In 1572, Danish astronomer Tycho Brahe was among those who noticed a new bright object in the constellation Cassiopeia. Adding fuel to the intellectual fire that Copernicus started, Tycho showed this “new star” was far beyond the Moon, and that it was possible for the Universe beyond the Sun and planets to change.

Astronomers now know that Tycho’s new star was not new at all. Rather it signaled the death of a star in a supernova, an explosion so bright that it can outshine the light from an entire galaxy. This particular supernova was a Type Ia, which occurs when a white dwarf star pulls material from, or merges with, a nearby companion star until a violent explosion is triggered. The white dwarf star is obliterated, sending its debris hurtling into space.

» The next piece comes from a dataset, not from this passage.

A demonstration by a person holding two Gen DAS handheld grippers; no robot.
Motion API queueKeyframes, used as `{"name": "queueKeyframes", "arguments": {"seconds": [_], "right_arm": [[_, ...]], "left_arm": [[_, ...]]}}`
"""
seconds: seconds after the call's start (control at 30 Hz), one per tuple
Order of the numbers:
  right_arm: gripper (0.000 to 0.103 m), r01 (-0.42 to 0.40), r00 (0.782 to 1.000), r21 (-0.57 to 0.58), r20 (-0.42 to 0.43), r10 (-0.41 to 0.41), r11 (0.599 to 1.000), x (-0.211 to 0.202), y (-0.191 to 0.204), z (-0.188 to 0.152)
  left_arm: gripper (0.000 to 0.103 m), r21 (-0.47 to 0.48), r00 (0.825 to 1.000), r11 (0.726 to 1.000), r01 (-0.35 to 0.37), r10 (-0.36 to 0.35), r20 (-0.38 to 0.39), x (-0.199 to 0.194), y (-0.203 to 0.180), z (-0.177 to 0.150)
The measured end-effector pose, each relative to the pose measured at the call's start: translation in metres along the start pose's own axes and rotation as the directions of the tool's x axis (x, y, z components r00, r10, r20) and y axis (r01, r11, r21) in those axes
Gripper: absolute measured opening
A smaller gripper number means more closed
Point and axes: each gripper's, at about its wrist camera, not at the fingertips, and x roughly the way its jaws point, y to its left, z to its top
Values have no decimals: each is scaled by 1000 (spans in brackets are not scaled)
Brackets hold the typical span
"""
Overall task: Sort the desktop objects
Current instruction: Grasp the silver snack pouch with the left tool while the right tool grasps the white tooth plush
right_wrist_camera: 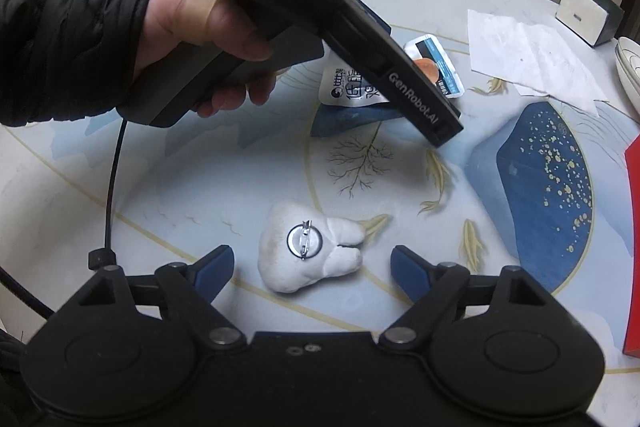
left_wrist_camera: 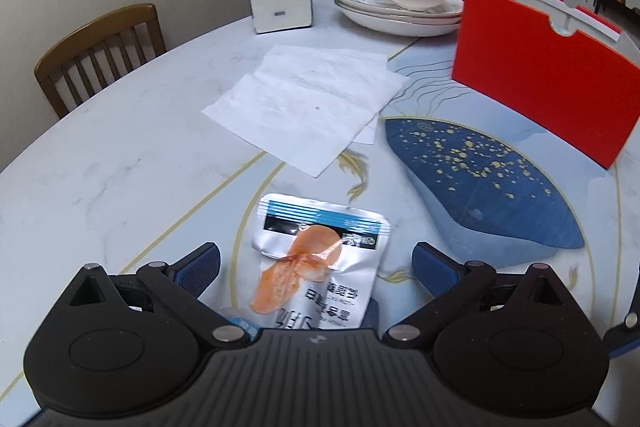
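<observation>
Pouch [left_wrist_camera: 318, 263] between open left hand-held gripper [left_wrist_camera: 316, 267] fingers

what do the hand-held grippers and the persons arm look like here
Each hand-held gripper, left and right, is matte black plastic with blue textured pads on its fingers. The left one's body reads "GenRobot.AI" in white, and a black cable hangs below it. The sleeve is black and quilted.

Both wrist views steep-down, close over table [left_wrist_camera: 120, 167]; shared: snack packet [left_wrist_camera: 320, 259], tissues.

Flat silver snack pouch [left_wrist_camera: 320, 259]; white plush brooch [right_wrist_camera: 308, 251]
</observation>
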Motion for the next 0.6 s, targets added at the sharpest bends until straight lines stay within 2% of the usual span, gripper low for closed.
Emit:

As with many supernova remnants, the Tycho supernova remnant, as it’s known today (or “Tycho,” for short), glows brightly in X-ray light because shock waves — similar to sonic booms from supersonic aircraft — generated by the stellar explosion heat the stellar debris up to millions of degrees. In its two decades of operation, NASA’s Chandra X-ray Observatory has captured unparalleled X-ray images of many supernova remnants.

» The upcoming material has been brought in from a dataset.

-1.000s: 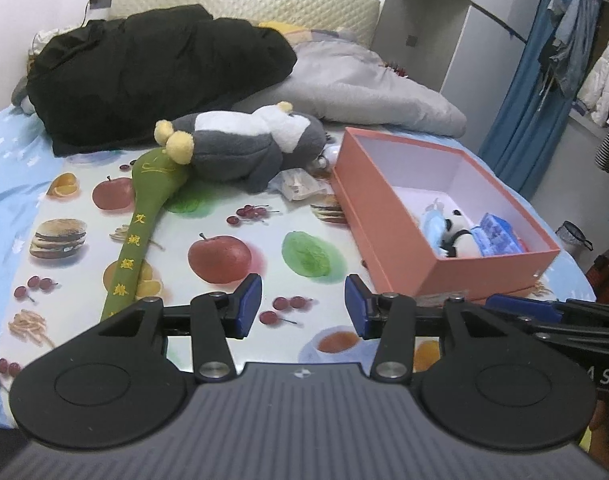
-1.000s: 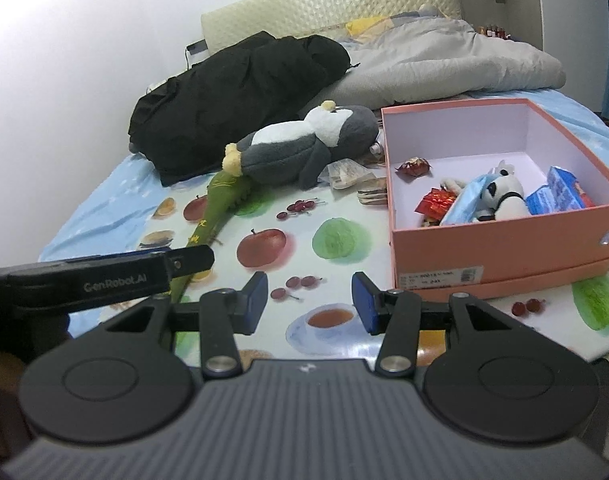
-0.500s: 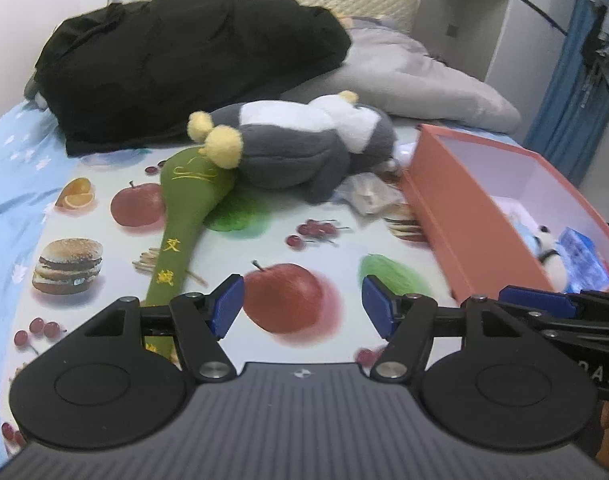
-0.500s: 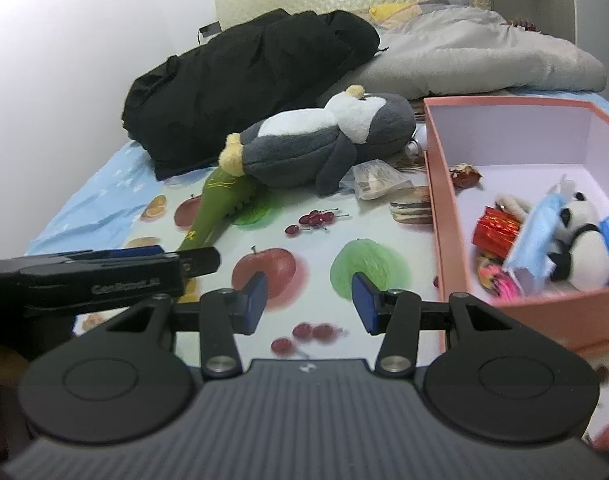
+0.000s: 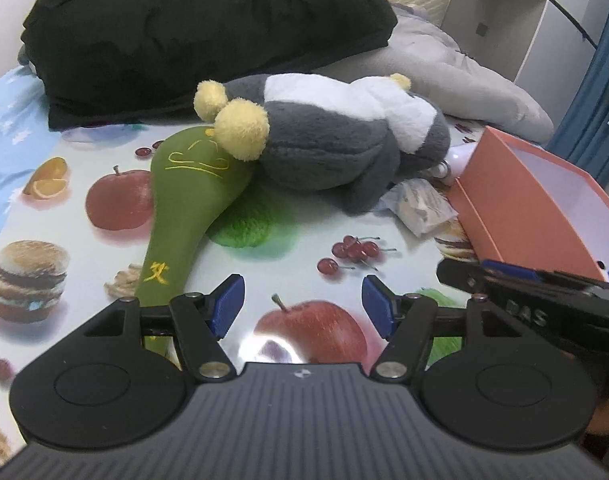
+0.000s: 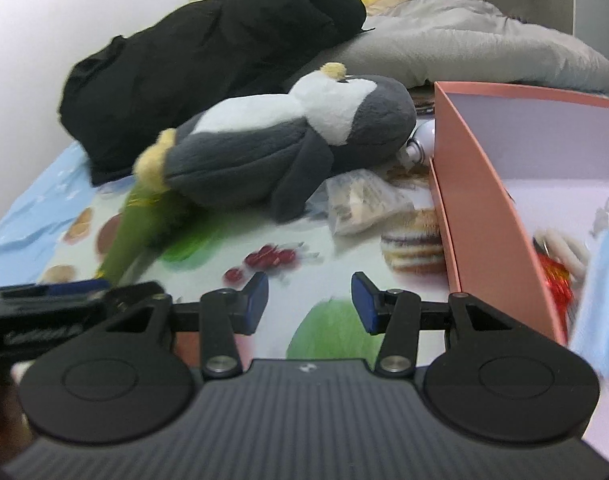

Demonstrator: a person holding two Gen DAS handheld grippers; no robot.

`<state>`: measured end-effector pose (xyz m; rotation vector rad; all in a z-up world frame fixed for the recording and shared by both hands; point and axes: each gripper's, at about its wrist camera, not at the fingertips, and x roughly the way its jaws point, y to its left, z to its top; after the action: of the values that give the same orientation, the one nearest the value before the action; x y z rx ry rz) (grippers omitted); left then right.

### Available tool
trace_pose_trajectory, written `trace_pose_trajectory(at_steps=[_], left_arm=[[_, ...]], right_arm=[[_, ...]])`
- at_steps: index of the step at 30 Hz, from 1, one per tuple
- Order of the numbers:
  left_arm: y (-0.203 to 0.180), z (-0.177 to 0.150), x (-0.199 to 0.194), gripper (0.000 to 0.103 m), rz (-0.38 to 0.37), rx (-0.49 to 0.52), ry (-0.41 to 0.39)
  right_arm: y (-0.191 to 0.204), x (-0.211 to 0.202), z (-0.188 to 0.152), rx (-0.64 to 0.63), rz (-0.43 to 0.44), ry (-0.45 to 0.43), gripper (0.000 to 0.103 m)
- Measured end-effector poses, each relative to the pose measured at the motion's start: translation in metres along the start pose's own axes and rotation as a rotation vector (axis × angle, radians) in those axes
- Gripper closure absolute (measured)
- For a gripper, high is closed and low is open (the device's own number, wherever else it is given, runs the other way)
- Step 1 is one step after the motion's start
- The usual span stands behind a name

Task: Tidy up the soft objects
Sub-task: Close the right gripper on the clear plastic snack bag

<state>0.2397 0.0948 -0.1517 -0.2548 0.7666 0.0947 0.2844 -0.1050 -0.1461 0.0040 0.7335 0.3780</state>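
Note:
A grey and white plush penguin [image 5: 336, 136] with yellow feet lies on its side on the fruit-print sheet, also in the right wrist view [image 6: 288, 144]. A green padded mallet [image 5: 188, 200] lies under its feet, also seen blurred in the right wrist view [image 6: 132, 236]. The pink box [image 5: 536, 200] stands to the right, its near wall in the right wrist view [image 6: 492, 216]. My left gripper [image 5: 303, 306] is open and empty, a short way in front of the plush. My right gripper [image 6: 309, 298] is open and empty, beside the box.
A black coat [image 5: 192, 28] and a grey quilt [image 5: 464, 80] are piled behind the plush. A clear snack bag [image 5: 420, 204] lies between plush and box. A small white bottle [image 6: 418, 142] lies by the box corner. The box holds wrapped items and a blue mask [image 6: 600, 304].
Both grippers have moved forward toward the plush penguin, which now looks much larger. Both stay open and empty.

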Motion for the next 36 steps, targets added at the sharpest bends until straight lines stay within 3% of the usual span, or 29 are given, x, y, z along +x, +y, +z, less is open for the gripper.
trace_pose_trajectory(at_steps=[7,11,17,27,36], left_arm=[[0.006,0.004,0.031,0.033,-0.001,-0.016,0.019],[0.007,0.003,0.037,0.033,-0.006,-0.016,0.027],[0.006,-0.001,0.038,0.033,-0.011,-0.017,0.036],[-0.001,0.001,0.006,0.033,-0.037,-0.036,0.008],[-0.017,-0.028,-0.049,0.033,-0.055,-0.017,0.001]], right_arm=[[-0.004,0.052,0.009,0.032,-0.058,0.0,0.058],[-0.004,0.065,0.011,0.031,-0.087,-0.01,0.068],[-0.007,0.073,0.014,0.04,-0.091,0.0,0.094],[-0.003,0.033,0.009,0.027,-0.072,-0.009,0.099],[0.005,-0.027,-0.027,-0.008,-0.037,0.028,0.1]])
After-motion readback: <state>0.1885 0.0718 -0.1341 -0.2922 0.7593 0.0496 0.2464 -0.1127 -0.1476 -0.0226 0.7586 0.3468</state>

Chandra reveals an intriguing pattern of bright clumps and fainter areas in Tycho. What caused this thicket of knots in the aftermath of this explosion? Did the explosion itself cause this clumpiness, or was it something that happened afterward?

This latest image of Tycho from Chandra is providing clues. To emphasize the clumps in the image and the three-dimensional nature of Tycho, scientists selected two narrow ranges of X-ray energies to isolate material (silicon, colored red) moving away from Earth, and moving towards us (also silicon, colored blue). The other colors in the image (yellow, green, blue-green, orange and purple) show a broad range of different energies and elements, and a mixture of directions of motion. In this new composite image, Chandra’s X-ray data have been combined with an optical image of the stars in the same field of view from the Digitized Sky Survey.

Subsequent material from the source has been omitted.